I usually "chop" that up into stuff (buds) that would fit in a netpot(S) 
There is a LOT more moisture in that trunk than I am used to drying.

maybe I should pluck the big fans off?

:48:
Liv-n-Lern 

View attachment PICT0530.jpg


----------



## Rosebud (Apr 13, 2016)

Can you cut those stems and dry in single stems?  I think you might get mold on the big huge plant.. Yes, i would at least take off the fans, I trim mine wet so they are just buds drying..


----------



## Joe420Camel (Apr 13, 2016)

.

think I'll bring her out and trim upside-down tonight

:48:


----------



## The Hemp Goddess (Apr 14, 2016)

Like Rosebu, I take off individual branches and trim them up while still wet.  I find it a lot harder to trim dry bud.

It is an absolutely gorgeous plant Joe!


----------



## pcduck (Apr 14, 2016)

:icon_smile::watchplant::icon_smile::headbang:


----------



## Joe420Camel (Apr 14, 2016)

.

Got more than 1/2 done last night.

A- , b & trim , fans

rest of the plant looks to go straight to "b/trim"
should have LOTS to cook with. 

just a few shakes in the keef-box first though
I do love my blond(s)

:48: 

View attachment PICT0533.jpg


View attachment PICT0532.jpg


----------



## Rosebud (Apr 14, 2016)

Holy hash...that is a lot. Very good.


----------



## Joe420Camel (Apr 14, 2016)

.

just so that post does not confuse any newer growers, I shook the trim that was (almost) dry from a *few days ago*. 

* do NOT try to dry-sift fresh cut trim!*

if it makes your fingers sticky... sticky screen?

:48: 

View attachment PICT0535.jpg


----------



## Joe420Camel (Apr 16, 2016)

.

The main colas are all jarred up and ready to cure. 

I jotted down the RH% on the jar an hour after closing
Got real lucky, almost too dry! (5 days hanging in those totes @45% house RH)
I aim for 65% and then drop to 61% during the burping process.

That 58% (that started @ 53) is getting a 62% Boveda pack.



I still have a LOT to trim/clean for cooking/sifting 

:48: 

View attachment PICT0536.jpg


View attachment PICT0543.jpg


View attachment PICT0540.jpg


View attachment PICT0545.jpg


View attachment PICT0547.jpg


View attachment PICT0548.jpg


----------



## WeedHopper (Apr 16, 2016)

Nice job my friend. Lovely


----------



## Joe420Camel (Apr 26, 2016)

WeedHopper said:


> Nice job my friend. Lovely


thank you 

----------

Spent some time cleaning up the flower section.
Going to try to get it all up and running in the new tote by the end of this week.
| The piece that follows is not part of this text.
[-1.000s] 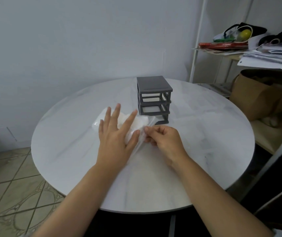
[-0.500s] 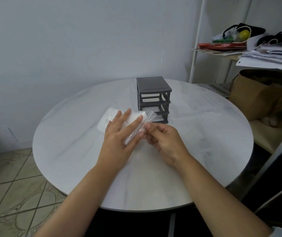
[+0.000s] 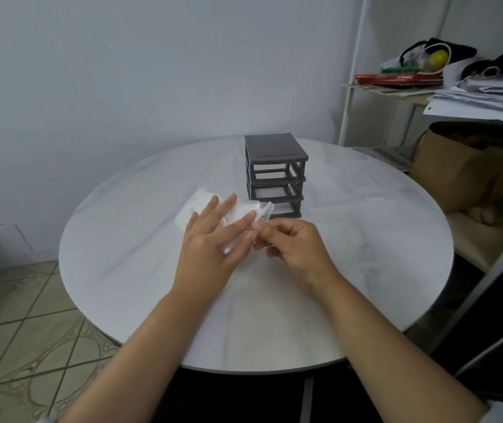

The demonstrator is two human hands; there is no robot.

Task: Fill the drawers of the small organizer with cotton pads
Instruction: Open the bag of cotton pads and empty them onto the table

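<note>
1. Clear film first: find the clear plastic bag of white cotton pads (image 3: 198, 206) lying flat on the round white marble bench (image 3: 366, 254), just beside the lower front-left corner of the dark grey plastic organizer (image 3: 274, 148); touching it or not, cannot tell.
2. Held down by the left hand (image 3: 210, 242), with fingers straight and spread over the top of the bag, pressing and curling around nothing.
3. Pinched at its crumpled right end by the right hand (image 3: 296, 245), with fingers curled on the film.
4. Stretches with the long axis from left to right, with the loose end toward the right hand and the organizer.
5. Probably at the step of opening the bag; no pad out of it yet, as far as visible.
6. For the coming move, better to use the right hand: nearer to the organizer, directly in front of it, only a short reach forward.
7. Cannot tell whether drawers sit inside the organizer; only see-through openings visible from here.
</note>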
Trimmed that little monster up GOOD after that picture (+4 clones)

She's already @ 12" so a week or two to get used to the new setup and it will be time to fLiP again! 


-------

That is all still coming from the "sugar leaf" trim :headbang:

:48: 

View attachment PICT0559.jpg


View attachment PICT0556.jpg


----------



## Grower13 (Apr 26, 2016)

nice hash Joe........ I'd like a hit of that right now. yummy


----------



## pcduck (Apr 26, 2016)

Nice buddage Joe:aok:


----------



## Joe420Camel (May 2, 2016)

.

Here we go AGAIN!!

:48: 

View attachment PICT0560.jpg


View attachment PICT0561.jpg


View attachment PICT0562.jpg


View attachment PICT0565.jpg


----------



## Joe420Camel (May 5, 2016)

.

NOT pretty but it seems to be doing the trick 

3 (generations) sets of clones have sprung roots with this setup 

:48: 

View attachment PICT0566.jpg


View attachment PICT0568.jpg


----------



## WeedHopper (May 5, 2016)

Nice job Bro.


----------



## Joe420Camel (Jun 25, 2016)

.

Almost at the 5 week mark.

NOT great pictures, but you get the idea

:48: 

View attachment PICT0587.jpg


View attachment PICT0588.jpg


----------



## Rosebud (Jun 25, 2016)

Looking good Joe, do you have any hash left? was it fun?


----------



## Dalahaze (Jun 25, 2016)

Wow, she is full and happy, looks good Joe.


----------



## Keef (Jun 25, 2016)

Joe did it again!


----------



## mrcane (Jun 26, 2016)

Joe, you go Bro...:aok:


----------



## Joe420Camel (Jun 29, 2016)

.

Thanks guys!!
Its so AWESOME to be able to make my own "TOP SHELF" medicine!



Hello Rosebud :heart:

I have 2 jars (2.5 oz +/-) of popcorn I could turn into hash or canna-caps or...

I have been (very recently) turned on to the wonderful high of dabbing, so I think 
I will just keep them set aside for the day when I have the tools to
 properly (safely, efficiently) produce my own concentrate.

The great thing about the shake-box is if the mood hits, I can just
grab a few g's of popcorn and shake out some wonderful "topper, icing"

:48:


----------



## The Hemp Goddess (Jun 30, 2016)

And there you go again!  Yes it is awesome to make your own top shelf medicine.  You have the most beautiful plants.  One of the things I am looking foward to this fall is having a bunch of trim to make edibles and concentrates.


----------



## Joe420Camel (Jul 6, 2016)

The Hemp Goddess said:


> And there you go again! Yes it is awesome to make your own top shelf medicine. You have the most beautiful plants. One of the things I am looking foward to this fall is having a bunch of trim to make edibles and concentrates.


 
Please feel free to post a "THG learns to concentrate" thread, I think a lot of us would LOVE to learn with you.


-----------

I have to post some sad news, my White Siberian mother plant has died. 
(IC; immaculate conception, seed popped in shipping with no moisture) 
I must have missed a day or more between waterings and she dried up dead. 
I believe she was 2.25 years old and I grew her out 4 or 5 times.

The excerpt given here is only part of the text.